Information for: DEVELOPERS   PARTNERS

Enabling SSH access

For each application, Cloud Platform creates a Unix user account called the site user. An application’s Drupal or PHP code runs as a site user, and all of the application’s environments, including the Development, Staging, and Production environments, use this same account.

To use SSH to sign in as the website user, you must first register SSH public keys for your Acquia user profile, which provides a more secure method of signing in than using a password alone. You can add as many SSH keys as you want, each with their own nicknames to help you track them.

Note

The SSH key nickname isn’t a Unix username. The nickname serves only to help identify your SSH keys. You must sign in using the website user’s Unix username.

Requirements

To use SSH to access your environment, you must meet the following requirements:

  • Have the appropriate permission. This means you must be a member of a team assigned to the application, and have a role that has SSH access.

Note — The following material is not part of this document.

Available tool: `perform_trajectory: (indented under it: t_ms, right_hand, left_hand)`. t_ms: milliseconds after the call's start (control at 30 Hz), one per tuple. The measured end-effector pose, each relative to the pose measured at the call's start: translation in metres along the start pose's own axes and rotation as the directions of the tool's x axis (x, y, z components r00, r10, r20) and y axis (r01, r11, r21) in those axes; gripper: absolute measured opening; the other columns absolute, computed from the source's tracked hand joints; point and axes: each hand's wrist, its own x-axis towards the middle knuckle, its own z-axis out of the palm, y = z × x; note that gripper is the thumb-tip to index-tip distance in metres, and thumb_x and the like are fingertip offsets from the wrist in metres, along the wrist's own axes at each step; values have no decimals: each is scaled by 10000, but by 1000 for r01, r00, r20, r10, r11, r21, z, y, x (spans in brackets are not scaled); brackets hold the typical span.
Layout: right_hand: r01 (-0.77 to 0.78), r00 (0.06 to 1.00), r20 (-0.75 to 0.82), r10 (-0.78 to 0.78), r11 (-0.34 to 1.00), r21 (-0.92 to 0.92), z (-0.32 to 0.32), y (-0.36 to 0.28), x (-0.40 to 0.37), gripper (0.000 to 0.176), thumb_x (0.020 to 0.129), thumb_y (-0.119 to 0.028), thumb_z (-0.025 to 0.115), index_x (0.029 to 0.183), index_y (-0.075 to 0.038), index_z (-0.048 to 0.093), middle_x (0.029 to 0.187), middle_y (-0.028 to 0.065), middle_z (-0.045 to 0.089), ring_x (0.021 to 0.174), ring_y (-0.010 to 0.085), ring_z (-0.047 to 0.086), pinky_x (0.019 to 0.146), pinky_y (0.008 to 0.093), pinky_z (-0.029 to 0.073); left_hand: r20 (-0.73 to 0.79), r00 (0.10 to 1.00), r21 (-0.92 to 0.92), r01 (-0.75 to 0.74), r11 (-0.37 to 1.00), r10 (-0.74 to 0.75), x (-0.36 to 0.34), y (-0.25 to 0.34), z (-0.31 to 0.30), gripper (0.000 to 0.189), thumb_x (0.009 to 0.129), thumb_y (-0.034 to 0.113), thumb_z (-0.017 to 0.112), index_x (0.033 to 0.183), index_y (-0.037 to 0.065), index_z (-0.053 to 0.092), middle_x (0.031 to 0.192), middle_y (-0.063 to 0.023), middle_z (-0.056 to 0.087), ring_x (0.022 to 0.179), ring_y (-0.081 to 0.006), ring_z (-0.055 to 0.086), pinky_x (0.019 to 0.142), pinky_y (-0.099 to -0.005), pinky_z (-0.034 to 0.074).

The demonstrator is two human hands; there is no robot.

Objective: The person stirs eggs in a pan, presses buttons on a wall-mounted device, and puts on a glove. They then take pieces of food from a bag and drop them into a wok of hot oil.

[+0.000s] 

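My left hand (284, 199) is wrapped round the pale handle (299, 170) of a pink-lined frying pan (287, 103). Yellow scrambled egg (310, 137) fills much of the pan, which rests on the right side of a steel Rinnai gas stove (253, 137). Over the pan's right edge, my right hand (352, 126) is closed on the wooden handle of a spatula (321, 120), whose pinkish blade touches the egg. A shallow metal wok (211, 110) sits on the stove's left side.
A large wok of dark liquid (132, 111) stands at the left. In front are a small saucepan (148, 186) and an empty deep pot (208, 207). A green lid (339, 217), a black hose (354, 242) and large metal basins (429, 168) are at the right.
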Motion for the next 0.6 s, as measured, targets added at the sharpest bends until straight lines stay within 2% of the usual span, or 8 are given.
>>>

  • Register an SSH public key in your Acquia profile, as described in Adding a public key to an Acquia profile.

    Note

    • After you add an SSH key, it may take Cloud Platform several minutes until you can use the key to access your environments.
    • The ssh-ed25519 key isn’t supported on Cloud Platform because it isn’t FIPS compliant.

Using SSH

When you connect to an environment with SSH, your PATH and other environment variables are configured exactly as they are for web processes, cron jobs, and Cloud hooks. In particular, whichever version of PHP you have configured will be the first in the PATH, and therefore will be the default in your SSH browser session.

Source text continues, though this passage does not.